说话的功夫,小妇人背着孩子已与我们擦肩而过。我怔怔地瞧着这娘俩背影,满耳充斥的都是那句活神仙。
此处乃是卧龙镇,在卧龙镇出现的活神仙,还能是谁?!
不可能是叶少锋,我重回人界后第一个去的就是叶府。可惜我不见故人,只见叶府被结界罩住。也不知我在天界时,发生了什么事。
而裴少玉失踪,林云已死,云少海更不可能躲在深山做个有求必应的活神仙!
楚少琴?云少墨?还是,陆少卿?!
急慌慌追上那妇人,我一把抓住她胳膊。一叠声问道:“你们要去卧龙峰?要去找活神仙讨水?那神仙是不是喜欢穿一身白衣衫?!是不是生得眉眼温柔,说起话来从不高声?!”
想必是我这副疯婆子样儿吓到她,她一张瘦脸唰的一下惨白:“姑娘是来取贡品的?!”
还不等我有所反应,那妇人已将孩子放下,“噗通”一声跪倒,连连朝我叩头。
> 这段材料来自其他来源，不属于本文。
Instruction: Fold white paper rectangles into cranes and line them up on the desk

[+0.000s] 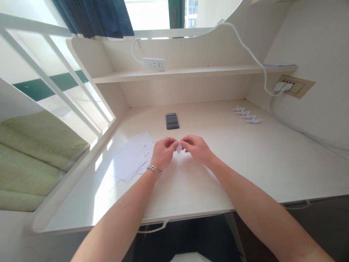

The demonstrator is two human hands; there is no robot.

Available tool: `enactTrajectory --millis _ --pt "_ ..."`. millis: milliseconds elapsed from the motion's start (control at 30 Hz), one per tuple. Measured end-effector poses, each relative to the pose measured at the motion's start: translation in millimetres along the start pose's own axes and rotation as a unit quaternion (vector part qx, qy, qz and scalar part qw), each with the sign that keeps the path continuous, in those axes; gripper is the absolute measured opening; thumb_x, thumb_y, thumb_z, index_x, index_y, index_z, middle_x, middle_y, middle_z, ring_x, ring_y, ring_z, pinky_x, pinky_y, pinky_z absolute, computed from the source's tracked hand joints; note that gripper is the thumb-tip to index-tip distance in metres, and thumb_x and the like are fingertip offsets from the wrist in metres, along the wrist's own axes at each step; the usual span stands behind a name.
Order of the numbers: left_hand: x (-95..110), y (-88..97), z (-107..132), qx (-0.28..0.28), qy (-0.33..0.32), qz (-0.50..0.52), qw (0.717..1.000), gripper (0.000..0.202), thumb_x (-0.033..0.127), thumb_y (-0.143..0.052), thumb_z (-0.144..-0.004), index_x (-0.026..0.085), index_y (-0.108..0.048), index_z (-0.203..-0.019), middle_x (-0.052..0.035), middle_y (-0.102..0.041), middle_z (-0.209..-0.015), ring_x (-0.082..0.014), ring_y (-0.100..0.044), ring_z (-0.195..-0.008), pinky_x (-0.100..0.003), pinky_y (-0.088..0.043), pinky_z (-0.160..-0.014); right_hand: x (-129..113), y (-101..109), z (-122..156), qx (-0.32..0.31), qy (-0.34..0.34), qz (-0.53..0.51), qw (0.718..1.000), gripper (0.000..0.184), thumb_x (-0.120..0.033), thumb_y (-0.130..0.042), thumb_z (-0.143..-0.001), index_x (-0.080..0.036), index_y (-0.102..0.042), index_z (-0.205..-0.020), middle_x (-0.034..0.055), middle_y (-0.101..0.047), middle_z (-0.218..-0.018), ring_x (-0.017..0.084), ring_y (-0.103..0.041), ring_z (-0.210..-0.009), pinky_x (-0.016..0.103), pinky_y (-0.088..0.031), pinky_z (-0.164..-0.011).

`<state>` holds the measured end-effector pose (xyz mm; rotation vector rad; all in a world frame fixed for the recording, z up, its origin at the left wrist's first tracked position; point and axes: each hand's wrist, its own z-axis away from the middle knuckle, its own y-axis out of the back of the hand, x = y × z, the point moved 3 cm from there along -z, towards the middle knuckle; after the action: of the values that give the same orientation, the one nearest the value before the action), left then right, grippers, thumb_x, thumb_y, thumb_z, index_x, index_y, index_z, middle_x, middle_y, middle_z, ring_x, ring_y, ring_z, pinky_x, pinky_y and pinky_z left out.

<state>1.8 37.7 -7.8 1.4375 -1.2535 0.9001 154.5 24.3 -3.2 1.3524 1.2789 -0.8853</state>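
A small folded piece of white paper [179, 148] is pinched between my two hands, just above the middle of the desk. My left hand [164, 152], with a ring and a chain bracelet at the wrist, grips its left side between thumb and fingers. On the other side my right hand [196, 148] pinches the paper's upper right edge. The fingers cover much of the paper, so its exact folds cannot be made out. Loose white sheets of paper [131, 156] lie to the left of my left hand. Several folded paper cranes [254, 120] stand in a row at the back right.
A dark phone-like object [172, 121], blurred out, lies behind my hands. On the shelf [191, 72] sits a white power strip [154, 64]. A white cable [247, 47] runs to the wall socket [296, 86] at right. Sunlight falls across the desk's left side.
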Motion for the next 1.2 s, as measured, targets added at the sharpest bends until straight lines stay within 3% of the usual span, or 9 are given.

她口中悲呼道:“求求您放过我们,这是我唯一的孩子了!年初的时候张家村真的已经献了贡品,那童男就是我的大儿子啊!求求您别再打我小女儿的主意了!”
我被她哭晕了头,呆呆地瞧依偎在妇人怀中的孩子。
小孩子不懂大人内心恐惧,见我瞧她,只是睁大一双无辜的眼,认真地说:“姐姐,阿娘为什么求你?你也认识神仙哥哥对不对?!阿娘说卧龙峰有个神仙哥哥,他手里的袋子,想要什么都可以从里面倒出来呢!我阿爹病了,阿娘带我来讨神水。姐姐既然认识神仙哥哥,一定也是神仙,姐姐快救救我阿爹。”
“袋子?乾坤袋?!”我心咯噔一声,忙去搀扶小妇人,而小妇人见我上前,更是缩成一团。她叩头如捣蒜般,不停道:“妮儿什么都不知道,您放过她吧!”
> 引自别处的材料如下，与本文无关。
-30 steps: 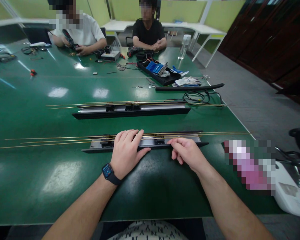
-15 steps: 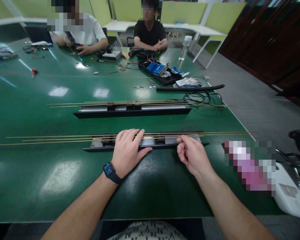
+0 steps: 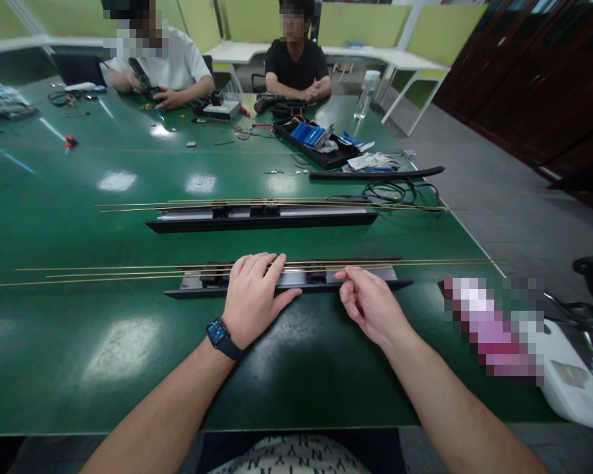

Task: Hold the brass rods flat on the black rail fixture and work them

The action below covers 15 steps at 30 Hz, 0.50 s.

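1. Your left hand (image 3: 254, 296) lies palm down across the nearer black-edged metal channel (image 3: 321, 286), fingers extended together over its gold-coloured rods (image 3: 301, 265), thumb spread toward the channel's near edge.
2. Your right hand (image 3: 370, 303) is at the channel's right part, fingers curled, with the index finger and thumb near the rods; you cannot tell from this view whether they pinch anything.
3. That channel sits on the green worktop (image 3: 296, 388) in front of you, its rods running lengthwise past both ends, with a black block (image 3: 317, 271) between your hands.
4. Beyond it lies a second, similar channel (image 3: 261, 224), with rods along it too.
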Available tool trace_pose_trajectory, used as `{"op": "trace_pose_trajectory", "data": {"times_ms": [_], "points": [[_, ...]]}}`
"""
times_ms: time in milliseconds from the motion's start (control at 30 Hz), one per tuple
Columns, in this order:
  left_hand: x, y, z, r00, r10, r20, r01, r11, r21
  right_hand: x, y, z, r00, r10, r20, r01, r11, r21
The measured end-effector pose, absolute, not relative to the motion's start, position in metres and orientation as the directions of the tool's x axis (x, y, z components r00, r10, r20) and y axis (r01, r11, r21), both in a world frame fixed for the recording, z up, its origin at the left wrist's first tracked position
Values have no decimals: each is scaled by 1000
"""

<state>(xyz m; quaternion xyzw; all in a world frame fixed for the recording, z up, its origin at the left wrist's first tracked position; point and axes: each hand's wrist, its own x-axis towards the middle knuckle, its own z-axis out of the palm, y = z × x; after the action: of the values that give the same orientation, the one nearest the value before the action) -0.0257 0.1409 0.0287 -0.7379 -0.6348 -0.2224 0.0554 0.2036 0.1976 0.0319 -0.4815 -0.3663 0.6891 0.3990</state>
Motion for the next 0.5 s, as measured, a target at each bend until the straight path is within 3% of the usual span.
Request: {"op": "trace_pose_trajectory", "data": {"times_ms": [300, 500], "points": [[-26, 142, 26, 101, 889, 446, 961, -203, 187, 197, 199, 34, -254, 879, -404, -177, -453, -874], [-26, 142, 27, 105, 883, 457, 961, -209, 182, 199, 198, 38, -150, 904, -400, -229, -426, -875]]}}
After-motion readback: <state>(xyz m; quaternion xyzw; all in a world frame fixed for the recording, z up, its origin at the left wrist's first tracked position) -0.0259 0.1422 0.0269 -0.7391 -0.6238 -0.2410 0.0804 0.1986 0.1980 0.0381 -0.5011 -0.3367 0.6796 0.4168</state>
小裴在一旁瞧得一脸莫名,此刻终于忍不住,俯身歪头瞧那妇人。瞧了好一会,便直起腰来,仔仔细细瞧我的脸,末了就道:“星君,您长得真那么恐怖么?她都吓哭了!”
果然那小妇人脸上泪水纵横:“我们不要水了!什么都不要了!求求您让我们走吧!”
我见怎样也说不清,想是其中必有误会,干脆叹口气挥手示意她们离开。那小妇人如得特赦一般,抱起孩子就跑,很快便消失无踪。
傻兮兮的望着这母女俩背影消失方向,我只觉头痛。
这位活神仙到底是谁?为何似在救人,又似害人?这个小妇人到底在怕什么?!
我很想暗暗跟随她一探活神仙究竟,可心思方动,咳声便又起。好一通剧烈咳嗽,令我万分头疼。而双手拇指大力按压额角,我只觉千头万绪竟不知该从何捋清。
小裴见我又咳,忙忙解开背着的包袱,蹲下/身乱翻起来。
我不想说话,只是瞧着小裴背影。这是种极奇异的感觉,只瞧背影,他那身雪白衣衫会令我想到陆少卿。
好半响,小裴翻出一只赤色小瓶来,杵到我眼前,认真道:“星君,瞧我找到了什么?!星君一定忘了它吧!这瓶子里的仙丹治病应该没问题。最可恨的就是九重天上那位正主,竟然禁锢星君法力。亏他还说星君重任在肩,要早去早回呢。小裴觉得他分明是难为星君,幸亏星君还有私藏。”
“私藏?小裴,你可知这是何?!”我盯住赤色小瓶。
小裴摇头,实话实说:“小裴不认得这丹丸是什么,但星君的丹丸一定是好的。不如星君吃一颗,兴许就能压制咳声呢。”
我只想苦笑。
这赤色小瓶,虽已不是当年空空老头的朱砂瓶,但瓶内装着的,却是那些可以引起魔性的丹丸。
那日陆少卿魔性大发,曾自他怀中掉落朱砂瓶,只可惜瓶儿易碎。我留不住人捡不起碎瓶,只好收起这些丹丸。这次下界自然也就带着。
“星君!”小裴将朱砂瓶再杵近些,不愿放弃。
他骨子里的执着劲儿,倒与裴少玉一般。
我叹口气接过朱砂瓶,打开瓶塞深深嗅了下。熟悉的异香隔了五百年时空,再度钻入我鼻腔,将心底尘封了已久的往事通通掀开。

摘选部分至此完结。